This book is a guide to getting started with GCC, the GNU Compiler
Collection. It will tell you how to use GCC as a programming tool. GCC
is a programming tool, that’s true—but it is also something more. It is
part of a 20-year campaign for freedom for computer users.
We all want good software, but what does it mean for software to
be “good”? Convenient features and reliability are what it means to be
technically good, but that is not enough. Good software must also be
ethically good: it has to respect the users’ freedom.
As a user of software, you should have the right to run it as you see
fit, the right to study the source code and then change it as you see fit,
the right to redistribute copies of it to others, and the right to publish a
modified version so that you can contribute to building the community.

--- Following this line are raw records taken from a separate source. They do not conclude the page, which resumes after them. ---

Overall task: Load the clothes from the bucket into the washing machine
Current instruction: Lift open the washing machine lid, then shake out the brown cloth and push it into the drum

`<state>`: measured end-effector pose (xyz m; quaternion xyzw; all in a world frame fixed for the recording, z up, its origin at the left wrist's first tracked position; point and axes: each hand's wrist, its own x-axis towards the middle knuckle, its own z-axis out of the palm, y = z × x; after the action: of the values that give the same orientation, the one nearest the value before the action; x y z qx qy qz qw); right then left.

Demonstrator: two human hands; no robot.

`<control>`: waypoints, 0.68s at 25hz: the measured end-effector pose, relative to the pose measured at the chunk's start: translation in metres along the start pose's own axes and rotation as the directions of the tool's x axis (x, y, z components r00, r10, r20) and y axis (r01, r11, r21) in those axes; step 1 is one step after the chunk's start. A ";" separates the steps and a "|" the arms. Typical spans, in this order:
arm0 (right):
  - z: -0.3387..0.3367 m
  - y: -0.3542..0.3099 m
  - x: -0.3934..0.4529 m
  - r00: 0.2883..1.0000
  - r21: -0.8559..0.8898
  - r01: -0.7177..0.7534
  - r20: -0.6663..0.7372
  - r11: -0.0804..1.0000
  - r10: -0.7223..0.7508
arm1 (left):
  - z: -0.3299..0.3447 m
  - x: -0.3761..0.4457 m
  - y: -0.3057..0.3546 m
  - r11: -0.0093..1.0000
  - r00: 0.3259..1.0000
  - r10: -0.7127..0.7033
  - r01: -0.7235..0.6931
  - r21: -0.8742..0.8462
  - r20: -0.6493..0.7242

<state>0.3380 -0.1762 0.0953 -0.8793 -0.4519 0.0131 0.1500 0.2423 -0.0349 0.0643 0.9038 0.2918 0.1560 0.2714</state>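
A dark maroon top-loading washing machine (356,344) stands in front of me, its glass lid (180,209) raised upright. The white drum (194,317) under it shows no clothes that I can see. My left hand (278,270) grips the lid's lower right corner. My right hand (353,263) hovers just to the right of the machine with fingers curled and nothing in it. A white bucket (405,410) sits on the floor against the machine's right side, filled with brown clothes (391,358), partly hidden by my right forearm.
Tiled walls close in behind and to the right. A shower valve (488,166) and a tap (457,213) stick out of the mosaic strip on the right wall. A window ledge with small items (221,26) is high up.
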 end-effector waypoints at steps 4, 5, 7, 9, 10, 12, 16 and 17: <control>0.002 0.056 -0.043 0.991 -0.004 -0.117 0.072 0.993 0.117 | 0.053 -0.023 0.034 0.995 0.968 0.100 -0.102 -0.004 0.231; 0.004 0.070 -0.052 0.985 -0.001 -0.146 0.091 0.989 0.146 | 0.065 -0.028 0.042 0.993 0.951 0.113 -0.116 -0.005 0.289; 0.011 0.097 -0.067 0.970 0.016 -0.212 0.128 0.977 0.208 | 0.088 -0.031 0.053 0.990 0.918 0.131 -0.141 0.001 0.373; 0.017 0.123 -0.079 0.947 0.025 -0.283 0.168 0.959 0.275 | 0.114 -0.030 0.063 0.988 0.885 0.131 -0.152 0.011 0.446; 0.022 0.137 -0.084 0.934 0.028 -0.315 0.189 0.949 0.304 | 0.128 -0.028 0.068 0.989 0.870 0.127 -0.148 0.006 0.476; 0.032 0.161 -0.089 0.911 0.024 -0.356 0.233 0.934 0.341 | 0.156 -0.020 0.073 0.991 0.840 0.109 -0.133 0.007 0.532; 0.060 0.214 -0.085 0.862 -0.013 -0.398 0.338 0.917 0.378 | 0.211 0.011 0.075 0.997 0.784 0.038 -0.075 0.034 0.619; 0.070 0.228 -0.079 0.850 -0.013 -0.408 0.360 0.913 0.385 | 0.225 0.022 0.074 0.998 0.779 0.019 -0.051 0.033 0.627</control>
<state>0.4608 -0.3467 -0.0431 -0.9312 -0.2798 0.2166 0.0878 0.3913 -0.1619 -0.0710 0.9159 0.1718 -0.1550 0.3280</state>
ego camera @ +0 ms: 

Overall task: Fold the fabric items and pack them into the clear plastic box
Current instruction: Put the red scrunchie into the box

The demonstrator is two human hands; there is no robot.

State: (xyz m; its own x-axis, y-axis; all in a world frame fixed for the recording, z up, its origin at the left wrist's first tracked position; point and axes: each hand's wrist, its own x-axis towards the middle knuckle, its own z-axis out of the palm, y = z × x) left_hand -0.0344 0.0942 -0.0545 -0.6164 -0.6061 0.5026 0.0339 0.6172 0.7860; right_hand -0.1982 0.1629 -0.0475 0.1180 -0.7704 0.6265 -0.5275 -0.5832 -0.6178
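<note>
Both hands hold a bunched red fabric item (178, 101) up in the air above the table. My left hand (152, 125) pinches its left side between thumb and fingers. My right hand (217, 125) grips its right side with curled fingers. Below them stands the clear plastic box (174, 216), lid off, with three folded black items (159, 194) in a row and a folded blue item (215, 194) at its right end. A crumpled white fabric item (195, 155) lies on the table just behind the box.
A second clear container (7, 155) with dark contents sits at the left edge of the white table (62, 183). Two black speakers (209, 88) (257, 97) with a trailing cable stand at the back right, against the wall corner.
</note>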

When a program respects your freedom in this way, we call it free software.
Before GCC, there were other compilers for C, Fortran, Ada, etc. But
they were not free software; you could not use them in freedom. I wrote
GCC so we could use a compiler without giving up our freedom.
A compiler alone is not enough—to use a computer system, you need
a whole operating system. In 1983, all operating system for modern computers were non-free. To remedy this, in 1984 I began developing the
GNU operating system, a Unix-like system that would be free software.
Developing GCC was one part of developing GNU.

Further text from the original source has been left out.